Cinq d’entre eux, bondissant par dessus leurs compagnons, évitant miraculeusement les balles, arriverent au bout du couloir, et se précipiterent sur la porte. Celle-ci se referma brutalement, bloquant les bras et les mains des skins qui, fous de rage, le feu grondant derriere eux, essayaient de rentrer a tout prix.
Srajitas poussait de tout son poids contre la porte, mais galvanisés par la peur les skins gagnaient petit a petit quelques centimetres.


"Caramba, yé vais pas pouvoir les retenir longtemps !!"

Malback arriva enfin a démarrer sa tronconneuse, et dans un rire absolument démoniaque entreprit de libérer la porte en tranchant les membres bloqués dans l’ouverture. Le sang giclait abondamment sur son visage déformé par un rire dément. Un dernier bras bloquait la porte mais en tirant violement dessus, le démon parvint a l’arracher, et l’Andro put fermer la porte derriere lui.

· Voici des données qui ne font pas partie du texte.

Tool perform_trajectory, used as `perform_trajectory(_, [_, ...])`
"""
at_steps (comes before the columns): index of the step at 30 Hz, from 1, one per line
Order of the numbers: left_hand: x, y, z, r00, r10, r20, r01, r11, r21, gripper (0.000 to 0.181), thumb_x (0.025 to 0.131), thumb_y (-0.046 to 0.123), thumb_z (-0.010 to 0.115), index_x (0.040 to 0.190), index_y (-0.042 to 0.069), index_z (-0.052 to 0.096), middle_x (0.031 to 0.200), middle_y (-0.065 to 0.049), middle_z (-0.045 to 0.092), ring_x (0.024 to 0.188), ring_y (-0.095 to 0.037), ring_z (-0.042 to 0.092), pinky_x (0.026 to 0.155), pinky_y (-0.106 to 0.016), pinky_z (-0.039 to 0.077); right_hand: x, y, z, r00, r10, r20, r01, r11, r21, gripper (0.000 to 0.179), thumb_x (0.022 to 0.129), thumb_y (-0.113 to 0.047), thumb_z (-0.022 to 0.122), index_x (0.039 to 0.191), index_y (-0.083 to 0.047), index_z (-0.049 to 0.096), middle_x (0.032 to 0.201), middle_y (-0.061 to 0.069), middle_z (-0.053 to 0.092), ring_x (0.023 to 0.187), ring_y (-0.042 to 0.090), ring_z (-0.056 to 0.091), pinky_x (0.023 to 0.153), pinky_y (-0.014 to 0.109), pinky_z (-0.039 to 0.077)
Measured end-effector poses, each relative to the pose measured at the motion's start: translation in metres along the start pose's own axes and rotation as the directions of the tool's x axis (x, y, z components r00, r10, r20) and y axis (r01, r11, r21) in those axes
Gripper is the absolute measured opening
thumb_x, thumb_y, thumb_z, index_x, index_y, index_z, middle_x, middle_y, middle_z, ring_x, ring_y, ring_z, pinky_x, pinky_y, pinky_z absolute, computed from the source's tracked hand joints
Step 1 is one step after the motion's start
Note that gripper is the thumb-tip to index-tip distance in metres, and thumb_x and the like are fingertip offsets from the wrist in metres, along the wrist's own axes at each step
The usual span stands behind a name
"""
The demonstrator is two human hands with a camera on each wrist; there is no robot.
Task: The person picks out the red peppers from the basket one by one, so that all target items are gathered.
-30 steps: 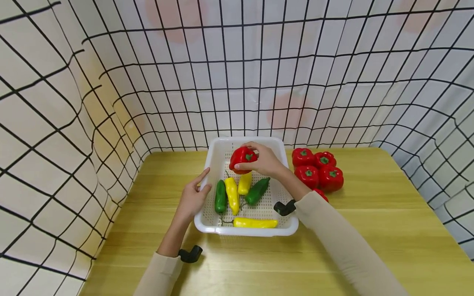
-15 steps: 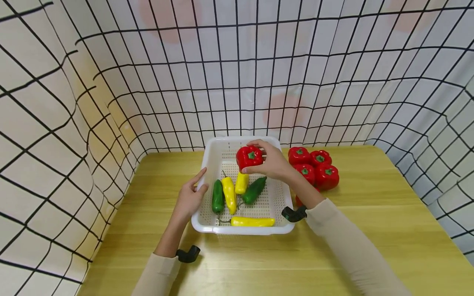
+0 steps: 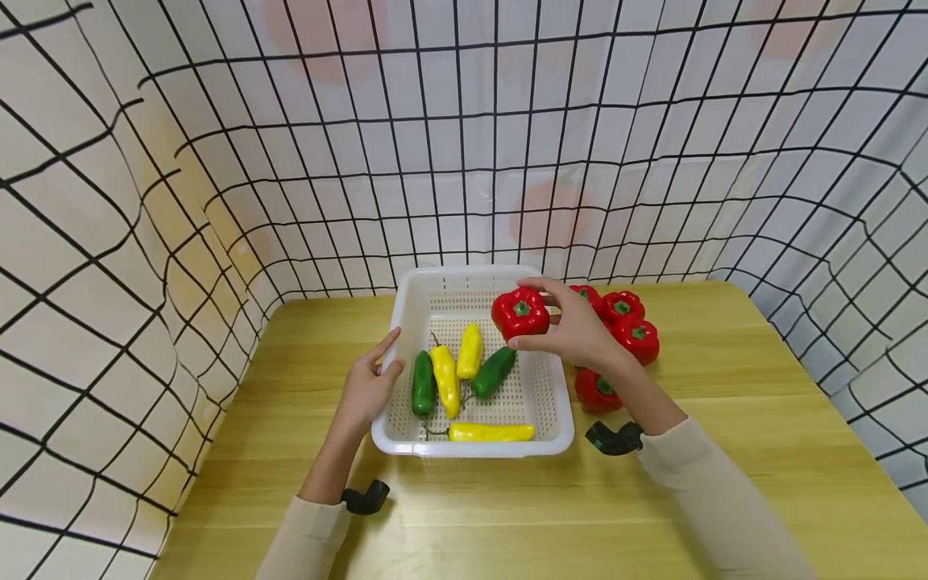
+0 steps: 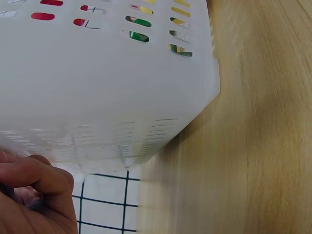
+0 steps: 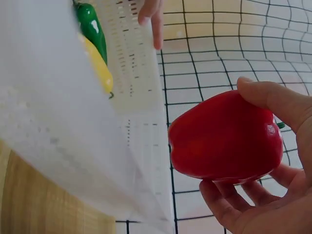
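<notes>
My right hand holds a red bell pepper above the right wall of a white plastic basket. In the right wrist view, the thumb lies on one side of the pepper and the fingers on the other. My left hand grips the basket's left rim. In the basket lie two green peppers and several long yellow peppers. Through its slots, the left wrist view shows bits of green, yellow and red.
Several red bell peppers stand grouped on the wooden table right of the basket, partly behind the right hand. Another red bell pepper sits nearer. A black wire grid encloses the back and sides.
My right hand has carried the red bell pepper rightward from over the basket's middle to its right wall, uncovering the yellow pepper beneath. The left hand keeps its hold on the rim.
</notes>
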State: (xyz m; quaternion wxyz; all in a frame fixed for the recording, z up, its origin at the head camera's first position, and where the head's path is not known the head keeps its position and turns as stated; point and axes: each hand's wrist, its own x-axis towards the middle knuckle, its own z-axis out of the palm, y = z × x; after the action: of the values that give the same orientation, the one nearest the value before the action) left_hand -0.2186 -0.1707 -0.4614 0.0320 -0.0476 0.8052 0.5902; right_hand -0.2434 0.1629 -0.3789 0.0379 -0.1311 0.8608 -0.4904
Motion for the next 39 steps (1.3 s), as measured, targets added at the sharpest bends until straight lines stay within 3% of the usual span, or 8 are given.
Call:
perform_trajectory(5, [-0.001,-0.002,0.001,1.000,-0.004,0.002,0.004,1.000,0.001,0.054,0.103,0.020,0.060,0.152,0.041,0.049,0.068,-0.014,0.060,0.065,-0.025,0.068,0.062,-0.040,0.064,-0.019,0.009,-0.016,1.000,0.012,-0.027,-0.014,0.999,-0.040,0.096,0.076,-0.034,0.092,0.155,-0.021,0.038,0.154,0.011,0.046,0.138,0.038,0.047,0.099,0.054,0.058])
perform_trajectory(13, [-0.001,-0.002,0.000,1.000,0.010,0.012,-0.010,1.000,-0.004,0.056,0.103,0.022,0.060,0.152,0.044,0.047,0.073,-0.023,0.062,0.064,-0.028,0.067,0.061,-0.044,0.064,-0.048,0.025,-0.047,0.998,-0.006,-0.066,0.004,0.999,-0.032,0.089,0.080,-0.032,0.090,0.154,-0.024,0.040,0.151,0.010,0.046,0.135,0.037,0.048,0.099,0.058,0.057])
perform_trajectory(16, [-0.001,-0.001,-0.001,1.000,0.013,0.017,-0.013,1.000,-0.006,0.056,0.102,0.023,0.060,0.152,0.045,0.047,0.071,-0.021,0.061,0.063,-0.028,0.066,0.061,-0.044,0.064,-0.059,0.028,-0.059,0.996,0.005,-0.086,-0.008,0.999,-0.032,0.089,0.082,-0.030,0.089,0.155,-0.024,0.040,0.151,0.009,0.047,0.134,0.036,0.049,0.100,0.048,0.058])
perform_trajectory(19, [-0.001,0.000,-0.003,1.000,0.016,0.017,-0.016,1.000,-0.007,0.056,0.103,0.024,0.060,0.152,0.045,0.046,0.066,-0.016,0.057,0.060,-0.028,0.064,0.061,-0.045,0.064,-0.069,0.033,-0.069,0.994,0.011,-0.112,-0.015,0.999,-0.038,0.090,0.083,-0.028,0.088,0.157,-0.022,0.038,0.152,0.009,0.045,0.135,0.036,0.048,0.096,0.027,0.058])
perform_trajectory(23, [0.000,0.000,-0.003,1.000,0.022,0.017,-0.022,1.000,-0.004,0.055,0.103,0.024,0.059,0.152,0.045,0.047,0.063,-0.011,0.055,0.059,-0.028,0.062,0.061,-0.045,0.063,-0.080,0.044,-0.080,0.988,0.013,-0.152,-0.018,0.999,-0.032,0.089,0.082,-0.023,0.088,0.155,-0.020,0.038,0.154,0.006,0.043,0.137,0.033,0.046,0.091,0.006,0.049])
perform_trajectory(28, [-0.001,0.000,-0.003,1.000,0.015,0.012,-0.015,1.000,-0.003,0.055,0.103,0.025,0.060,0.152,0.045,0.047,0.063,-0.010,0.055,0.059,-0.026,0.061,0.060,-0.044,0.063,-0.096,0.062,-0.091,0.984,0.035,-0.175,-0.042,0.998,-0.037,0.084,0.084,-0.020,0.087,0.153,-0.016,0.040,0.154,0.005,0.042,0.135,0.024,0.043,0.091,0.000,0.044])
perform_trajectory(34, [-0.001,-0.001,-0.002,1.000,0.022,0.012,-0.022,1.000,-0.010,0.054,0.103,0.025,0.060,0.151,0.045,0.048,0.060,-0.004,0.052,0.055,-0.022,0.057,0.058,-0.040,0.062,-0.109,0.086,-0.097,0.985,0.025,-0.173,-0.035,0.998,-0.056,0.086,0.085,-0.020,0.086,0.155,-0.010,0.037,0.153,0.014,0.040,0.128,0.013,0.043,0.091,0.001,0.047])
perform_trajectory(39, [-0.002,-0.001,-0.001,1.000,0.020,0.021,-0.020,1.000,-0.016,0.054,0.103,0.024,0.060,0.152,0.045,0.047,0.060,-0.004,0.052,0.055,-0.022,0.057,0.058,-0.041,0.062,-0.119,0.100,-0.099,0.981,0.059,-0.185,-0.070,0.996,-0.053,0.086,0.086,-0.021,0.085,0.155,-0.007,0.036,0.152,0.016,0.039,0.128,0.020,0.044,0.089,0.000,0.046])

**********************************************



Lorsque les hurlements cesserent, les deux démons ressortirent. Le sol était couvert de cadavres carbonisés, aux membres sectionnés, a la cervelle répandue contre les murs.

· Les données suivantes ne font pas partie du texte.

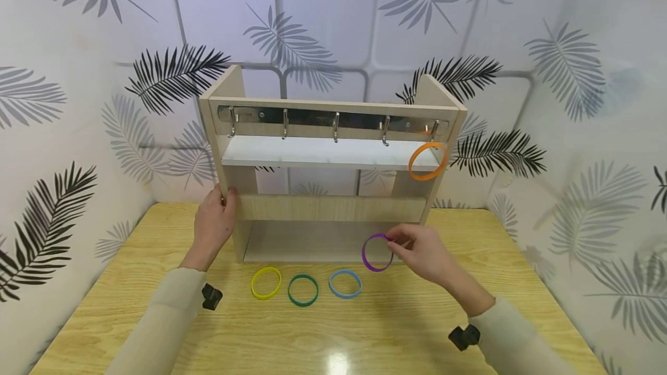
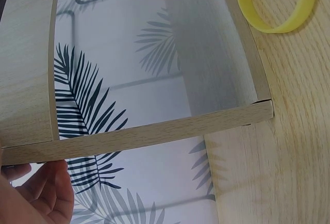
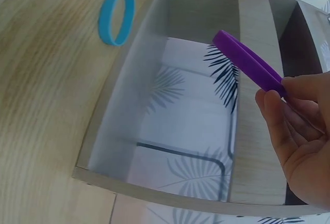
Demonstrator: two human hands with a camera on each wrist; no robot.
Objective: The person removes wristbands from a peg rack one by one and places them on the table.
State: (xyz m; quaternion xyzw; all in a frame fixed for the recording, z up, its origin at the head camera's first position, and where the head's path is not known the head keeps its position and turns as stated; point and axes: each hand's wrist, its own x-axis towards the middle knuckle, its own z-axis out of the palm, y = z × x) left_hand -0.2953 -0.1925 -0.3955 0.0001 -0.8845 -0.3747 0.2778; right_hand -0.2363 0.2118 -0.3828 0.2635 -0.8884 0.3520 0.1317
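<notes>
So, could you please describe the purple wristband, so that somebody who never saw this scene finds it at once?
Find the wooden shelf rack on the table. In front of its lower right part, the purple wristband is pinched in the person's right hand. It alone is held: the yellow, green and blue wristbands lie on the table, and the orange one hangs from a hook.
</notes>
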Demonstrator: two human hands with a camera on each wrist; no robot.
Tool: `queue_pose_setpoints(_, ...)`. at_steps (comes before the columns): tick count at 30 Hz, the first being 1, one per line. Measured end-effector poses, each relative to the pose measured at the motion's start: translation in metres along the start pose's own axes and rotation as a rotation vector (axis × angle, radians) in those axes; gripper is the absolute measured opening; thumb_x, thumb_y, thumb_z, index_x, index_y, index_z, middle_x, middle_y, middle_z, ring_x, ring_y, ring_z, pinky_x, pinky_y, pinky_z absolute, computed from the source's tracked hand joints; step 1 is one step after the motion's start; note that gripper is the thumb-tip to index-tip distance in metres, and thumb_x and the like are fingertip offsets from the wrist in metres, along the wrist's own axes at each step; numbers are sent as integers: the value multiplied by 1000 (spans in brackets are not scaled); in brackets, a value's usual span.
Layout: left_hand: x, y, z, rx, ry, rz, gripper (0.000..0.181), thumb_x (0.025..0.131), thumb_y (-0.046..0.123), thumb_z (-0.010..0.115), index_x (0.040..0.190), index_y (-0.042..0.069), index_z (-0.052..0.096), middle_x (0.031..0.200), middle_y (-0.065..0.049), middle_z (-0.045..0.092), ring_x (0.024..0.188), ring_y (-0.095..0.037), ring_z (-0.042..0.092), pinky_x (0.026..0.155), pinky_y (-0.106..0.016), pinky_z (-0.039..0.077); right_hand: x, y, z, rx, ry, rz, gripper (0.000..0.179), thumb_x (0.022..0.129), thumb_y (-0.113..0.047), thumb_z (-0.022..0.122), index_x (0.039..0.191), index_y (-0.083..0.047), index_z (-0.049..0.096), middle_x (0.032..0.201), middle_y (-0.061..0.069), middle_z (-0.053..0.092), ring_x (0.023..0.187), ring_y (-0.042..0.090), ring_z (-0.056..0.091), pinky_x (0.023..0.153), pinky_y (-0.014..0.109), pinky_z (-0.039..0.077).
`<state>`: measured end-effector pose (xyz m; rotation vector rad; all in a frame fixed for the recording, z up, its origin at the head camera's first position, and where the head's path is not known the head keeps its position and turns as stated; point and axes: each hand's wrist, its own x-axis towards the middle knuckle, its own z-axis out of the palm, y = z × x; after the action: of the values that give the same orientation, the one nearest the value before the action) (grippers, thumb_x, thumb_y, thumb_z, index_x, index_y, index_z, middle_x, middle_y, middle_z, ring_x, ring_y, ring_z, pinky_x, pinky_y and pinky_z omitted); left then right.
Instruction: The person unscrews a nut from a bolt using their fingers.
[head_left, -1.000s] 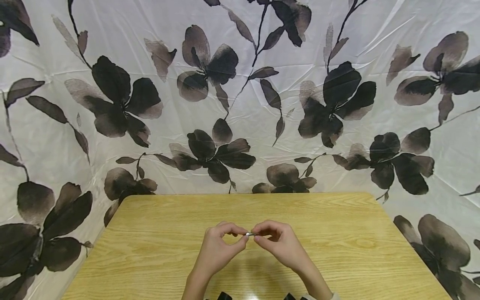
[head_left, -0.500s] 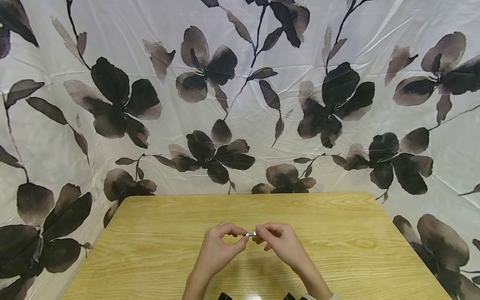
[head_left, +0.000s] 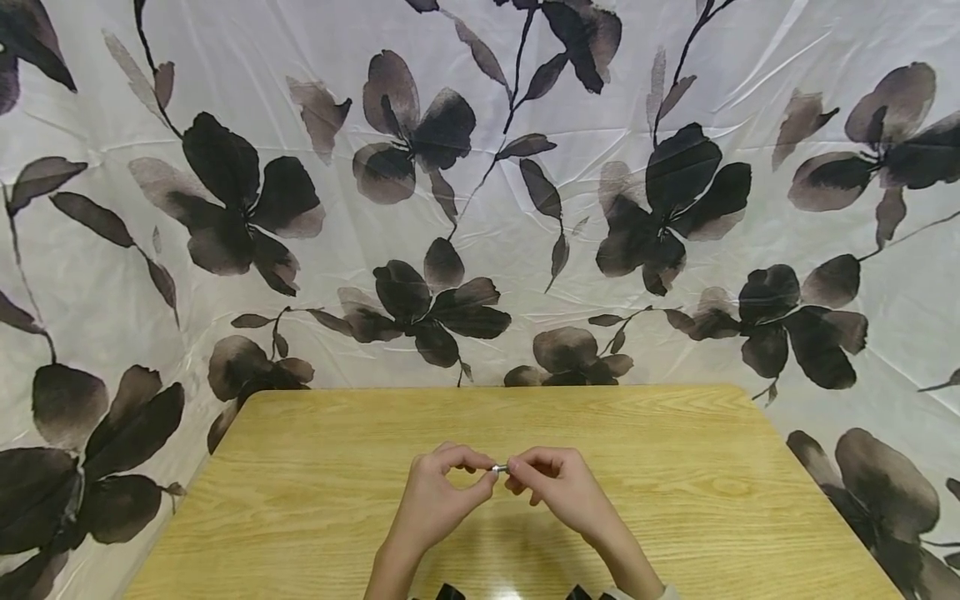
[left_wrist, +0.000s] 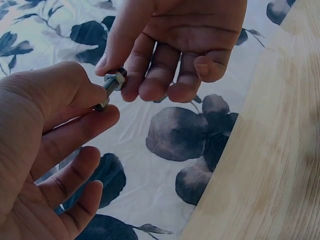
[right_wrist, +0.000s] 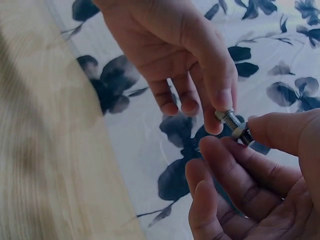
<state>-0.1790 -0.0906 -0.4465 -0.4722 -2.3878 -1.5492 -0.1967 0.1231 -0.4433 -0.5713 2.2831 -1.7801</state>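
Note:
A small silver bolt (right_wrist: 230, 119) is held above the table between both hands. My left hand (head_left: 441, 493) pinches its head end between thumb and index finger, the other fingers loosely bent. Toward the bolt's far end sits a hex nut (right_wrist: 240, 131), threaded on with the bolt's tip showing beyond it. My right hand (head_left: 564, 490) pinches the nut with thumb and index finger, as the left wrist view also shows at the nut (left_wrist: 118, 79). Bare thread shows between the nut and the left fingertips. The fingers partly cover the bolt head.
Beneath the hands lies a light wood-grain table (head_left: 337, 433). White cloth (head_left: 555, 250) with dark flowers hangs behind and along its sides. Small black objects (head_left: 450, 592) show at the bottom edge.
My right fingers drew back to the right from the bolt, showing more of it, then came in again with the thumb in a new position. The left hand has stayed in place.

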Motion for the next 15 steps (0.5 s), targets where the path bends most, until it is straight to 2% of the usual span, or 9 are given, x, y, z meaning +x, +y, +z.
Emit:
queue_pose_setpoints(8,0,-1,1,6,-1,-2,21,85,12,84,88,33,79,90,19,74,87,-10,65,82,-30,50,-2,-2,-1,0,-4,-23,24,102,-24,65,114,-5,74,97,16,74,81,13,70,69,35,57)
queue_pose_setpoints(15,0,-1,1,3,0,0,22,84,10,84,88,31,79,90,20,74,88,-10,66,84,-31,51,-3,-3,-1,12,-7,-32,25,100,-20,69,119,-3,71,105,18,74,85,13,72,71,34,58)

"Putain je vais salir mes pompes", grogna Malback.

Apres avoir escaladé tant bien que mal les corps, ils se retrouverent au milieu des carcasses de l’abattoir. Tout en se dirigeant vers la sortie, enjambeant a l’occasion un corps au crane rasé, Malback reflechissait. Il se frappa soudainement le front du plat de la main.


"Bon sang ! Mais c’est bien sur !"

Et couru en direction de l’entrepot, talonné par un Srajitas curieux.
Le Baal se rua a nouveau vers les bureaux, et s’arreta face a celui dont le tiroir leur avait paru suspect précedement.


"Regarde ; il y a bien une serrure mais pas de verrou ! J’ai été con de pas remarquer ca tout a l’heure…"

Malback sortit la petite clé récupérée sur le corps de l’ange tué par Srajitas (celle avec écrit "cache secrete avec plein d’armes" dessus) et fit jouer la serrure. Un déclic se fit entendre dans l’armoire derriere eux, et en l’ouvrant ils découvrirent une cache secrete avec plein d’armes.

Et surtout, un dossier dont la couverture leur fit briller les yeux.
En lettres capitales s’étalaient les mots suivants :


Quote:PROJET GOLGOTHA HYPER SECRET

La Domination du Monde en 4 Etapes

Les deux démons ricanerent un bon coup, et s'appretaient a quitter les lieux pour de bon lorsqu'une vois résonna dans leur dos.

"ON BOUGE PLUS !"

Couvert de sang, les vetements a moitié carbonisés, la tete encore fumante, le chef des skinheads se tenait dans l'encadrure de la porte, un fusil d'assaut entre les mains. Deux trainées sanglantes lui coulaient des oreilles, et il avait écopé d'une balle dans l'épaule.

"Maintenant, c'est moi qui vous nique, sales... sales juifs !!"

Poussant un cri guttural, il pressa la gachette.
Reply
#17
"Y'en a un peu plus, j'le laisse ?"

M. Compani, boucher-charcutier a Ronchin (59)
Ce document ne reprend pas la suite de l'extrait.